**EXERCISE OBJECTIVE**: Copy exactly, please, the lines of the data from its start through the line containing "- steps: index".

**EXERCISE DATA**:
::::::::::

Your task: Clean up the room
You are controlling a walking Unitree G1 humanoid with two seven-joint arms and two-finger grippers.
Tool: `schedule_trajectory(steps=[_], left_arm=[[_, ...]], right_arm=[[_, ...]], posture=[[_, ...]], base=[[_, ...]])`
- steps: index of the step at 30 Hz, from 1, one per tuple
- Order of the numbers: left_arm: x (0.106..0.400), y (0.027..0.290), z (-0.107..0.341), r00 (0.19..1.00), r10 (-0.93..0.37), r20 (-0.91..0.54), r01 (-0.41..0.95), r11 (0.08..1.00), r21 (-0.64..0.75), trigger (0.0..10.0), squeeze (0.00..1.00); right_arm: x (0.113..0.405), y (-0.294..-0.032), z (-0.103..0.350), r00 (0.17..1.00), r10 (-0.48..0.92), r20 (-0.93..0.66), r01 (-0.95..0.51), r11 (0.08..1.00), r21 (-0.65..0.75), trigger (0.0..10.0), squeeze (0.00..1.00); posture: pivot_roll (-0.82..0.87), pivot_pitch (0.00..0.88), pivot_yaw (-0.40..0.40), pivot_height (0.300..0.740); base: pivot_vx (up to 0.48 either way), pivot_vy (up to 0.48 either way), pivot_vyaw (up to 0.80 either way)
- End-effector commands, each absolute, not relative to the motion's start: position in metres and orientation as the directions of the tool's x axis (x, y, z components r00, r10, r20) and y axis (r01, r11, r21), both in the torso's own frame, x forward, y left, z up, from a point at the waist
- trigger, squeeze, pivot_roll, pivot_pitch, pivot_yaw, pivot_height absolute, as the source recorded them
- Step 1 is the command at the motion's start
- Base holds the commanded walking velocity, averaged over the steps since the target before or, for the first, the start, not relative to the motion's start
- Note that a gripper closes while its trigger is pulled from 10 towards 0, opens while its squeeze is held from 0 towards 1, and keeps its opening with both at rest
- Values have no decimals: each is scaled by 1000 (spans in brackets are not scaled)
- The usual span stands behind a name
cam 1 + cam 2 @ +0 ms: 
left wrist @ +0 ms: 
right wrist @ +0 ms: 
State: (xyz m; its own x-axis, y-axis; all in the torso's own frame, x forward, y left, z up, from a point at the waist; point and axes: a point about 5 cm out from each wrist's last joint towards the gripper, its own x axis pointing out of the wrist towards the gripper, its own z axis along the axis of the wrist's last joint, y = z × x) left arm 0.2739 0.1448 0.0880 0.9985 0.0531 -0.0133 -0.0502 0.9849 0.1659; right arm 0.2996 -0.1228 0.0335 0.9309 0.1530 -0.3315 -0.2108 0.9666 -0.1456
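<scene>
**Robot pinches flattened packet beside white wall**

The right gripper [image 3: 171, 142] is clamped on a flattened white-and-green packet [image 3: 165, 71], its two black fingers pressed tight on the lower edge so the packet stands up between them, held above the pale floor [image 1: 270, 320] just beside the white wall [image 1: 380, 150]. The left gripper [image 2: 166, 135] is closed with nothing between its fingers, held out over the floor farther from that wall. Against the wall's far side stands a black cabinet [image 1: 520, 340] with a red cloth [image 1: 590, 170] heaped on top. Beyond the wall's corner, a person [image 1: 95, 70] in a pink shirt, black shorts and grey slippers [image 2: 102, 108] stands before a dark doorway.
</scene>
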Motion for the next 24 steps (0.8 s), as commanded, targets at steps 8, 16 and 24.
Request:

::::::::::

**RESPONSE TO THE TASK**:
Your task: Clean up the room
You are controlling a walking Unitree G1 humanoid with two seven-joint arms and two-finger grippers.
Tool: `schedule_trajectory(steps=[_], left_arm=[[_, ...]], right_arm=[[_, ...]], posture=[[_, ...]], base=[[_, ...]])`
- steps: index of the step at 30 Hz, from 1, one per tuple

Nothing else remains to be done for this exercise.